§ Exercise:
Exact repetition of the whole listing is what this exercise asks for.

§ Records shown:
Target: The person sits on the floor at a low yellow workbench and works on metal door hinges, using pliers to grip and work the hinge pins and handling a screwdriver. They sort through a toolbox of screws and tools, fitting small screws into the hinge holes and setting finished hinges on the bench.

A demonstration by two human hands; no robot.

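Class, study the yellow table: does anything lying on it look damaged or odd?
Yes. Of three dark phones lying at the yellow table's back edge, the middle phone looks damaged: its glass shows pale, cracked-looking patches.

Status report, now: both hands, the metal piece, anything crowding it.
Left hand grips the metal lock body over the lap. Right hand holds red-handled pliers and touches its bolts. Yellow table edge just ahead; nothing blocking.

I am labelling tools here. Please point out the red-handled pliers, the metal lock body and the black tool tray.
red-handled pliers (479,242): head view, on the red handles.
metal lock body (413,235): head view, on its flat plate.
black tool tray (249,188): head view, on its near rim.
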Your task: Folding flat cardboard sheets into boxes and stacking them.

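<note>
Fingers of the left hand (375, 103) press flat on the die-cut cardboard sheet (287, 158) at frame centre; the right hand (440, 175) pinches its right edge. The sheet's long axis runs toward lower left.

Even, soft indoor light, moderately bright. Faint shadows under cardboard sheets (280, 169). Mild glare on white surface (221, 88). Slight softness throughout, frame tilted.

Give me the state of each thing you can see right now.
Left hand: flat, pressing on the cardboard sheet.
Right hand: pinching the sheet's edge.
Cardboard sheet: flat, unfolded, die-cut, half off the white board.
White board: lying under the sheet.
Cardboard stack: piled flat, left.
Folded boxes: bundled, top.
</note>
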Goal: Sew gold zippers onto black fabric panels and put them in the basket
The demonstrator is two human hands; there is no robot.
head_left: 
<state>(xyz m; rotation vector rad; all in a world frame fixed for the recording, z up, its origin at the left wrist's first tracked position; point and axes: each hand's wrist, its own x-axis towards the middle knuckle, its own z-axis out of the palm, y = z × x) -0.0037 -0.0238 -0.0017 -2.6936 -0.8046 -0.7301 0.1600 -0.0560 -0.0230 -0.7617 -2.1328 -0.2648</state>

§ Written reply:
Target: The person sits on the floor at a low yellow workbench and works on metal door hinges, using pliers to grip and work the hinge pins and handling a screwdriver. They sort through a toolbox of screws and tools, fitting small screws into the hinge holes and setting finished hinges on the bench.

A demonstration by two human hands; no robot.

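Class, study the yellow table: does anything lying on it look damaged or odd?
Yes. Of three dark phones lying at the yellow table's back edge, the middle phone looks damaged: its glass shows pale, cracked-looking patches.

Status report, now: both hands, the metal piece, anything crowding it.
Left hand grips the metal lock body over the lap. Right hand holds red-handled pliers and touches its bolts. Yellow table edge just ahead; nothing blocking.

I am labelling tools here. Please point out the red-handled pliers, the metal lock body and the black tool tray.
red-handled pliers (479,242): head view, on the red handles.
metal lock body (413,235): head view, on its flat plate.
black tool tray (249,188): head view, on its near rim.
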Your task: Folding flat cardboard sheets into boxes and stacking them.

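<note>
Fingers of the left hand (375, 103) press flat on the die-cut cardboard sheet (287, 158) at frame centre; the right hand (440, 175) pinches its right edge. The sheet's long axis runs toward lower left.

Even, soft indoor light, moderately bright. Faint shadows under cardboard sheets (280, 169). Mild glare on white surface (221, 88). Slight softness throughout, frame tilted.

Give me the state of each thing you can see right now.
Left hand: flat, pressing on the cardboard sheet.
Right hand: pinching the sheet's edge.
Cardboard sheet: flat, unfolded, die-cut, half off the white board.
White board: lying under the sheet.
Cardboard stack: piled flat, left.
Folded boxes: bundled, top.
</note>
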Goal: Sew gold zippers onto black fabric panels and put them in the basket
The demonstrator is two human hands; there is no robot.
head_left: 
<state>(xyz m; rotation vector rad; all in a world frame fixed for the recording, z up, its origin at the left wrist's first tracked position; point and axes: each hand's wrist, its own x-axis towards the middle knuckle, its own z-axis out of the palm, y = z × x) -0.0037 -0.0238 -0.0017 -2.6936 -0.8046 -0.7301 0.1600 -0.0560 -0.0230 -0.7617 -2.1328 -0.2648</state>

No further output is needed.